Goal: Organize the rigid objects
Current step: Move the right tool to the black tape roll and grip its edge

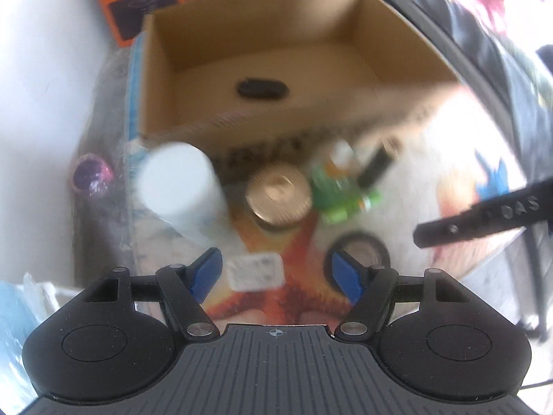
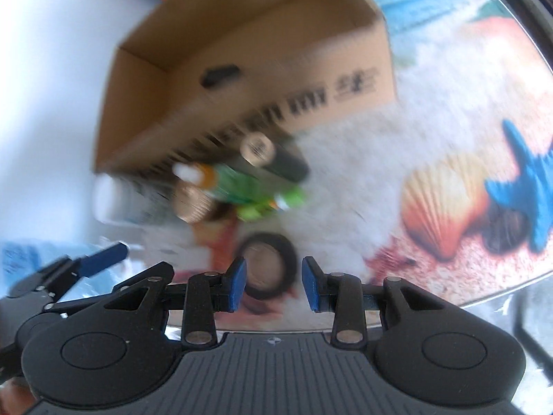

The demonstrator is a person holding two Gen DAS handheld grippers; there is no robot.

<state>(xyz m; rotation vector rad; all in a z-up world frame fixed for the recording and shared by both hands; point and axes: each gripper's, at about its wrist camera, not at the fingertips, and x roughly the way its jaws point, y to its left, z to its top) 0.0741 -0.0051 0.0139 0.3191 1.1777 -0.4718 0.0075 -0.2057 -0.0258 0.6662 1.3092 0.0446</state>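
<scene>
Fig.: two hand-held grippers over a beach-print table w/ loose rigid items and a cardboard box (image 1: 179,79). L→R, left wrist view: white cylinder (image 1: 178,181) at 10 o'clock of centre; gold-lidded jar (image 1: 278,193) at centre; green bottle (image 1: 340,190) just R of it, lying w/ white cap toward box; dark tube (image 1: 375,167) at 1 o'clock, near box front wall; small white packet (image 1: 255,271) at 6 o'clock; black tape ring (image 1: 363,247) at 4 o'clock. Left gripper (image 1: 273,275): jaws spread wide, nothing pinched; packet seen between the blue pads but below them, contact not discernible. Right gripper (image 2: 273,285): jaws parted moderately, empty; tape ring directly ahead at 12 o'clock of the tips, not gripped. Inside box: one dark oblong item (image 1: 262,89) on the floor, otherwise room to spare. Step judged in hand: reach for next item, prob. tape ring (right) or packet (left). To do well: drop tips straight down, straddle ring wall or packet's short sides, close only once pads level w/ item, then lift clear above box rim before swinging over. Surroundings: orange carton (image 1: 138,3) at 11 o'clock beyond box; purple object (image 1: 91,178) at 9 o'clock off the table edge. In the way: jar, bottle and tube crowd the box front wall, so low carry path risks knocking them; other gripper's finger intrudes at 3 o'clock. Heavy motion blur; fine detail uncertain.
</scene>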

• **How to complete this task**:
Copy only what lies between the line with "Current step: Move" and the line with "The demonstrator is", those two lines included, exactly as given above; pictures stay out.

• **Exercise output**:
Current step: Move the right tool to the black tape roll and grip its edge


The demonstrator is a person holding two Gen DAS handheld grippers; there is no robot.

This completes the answer to the exercise.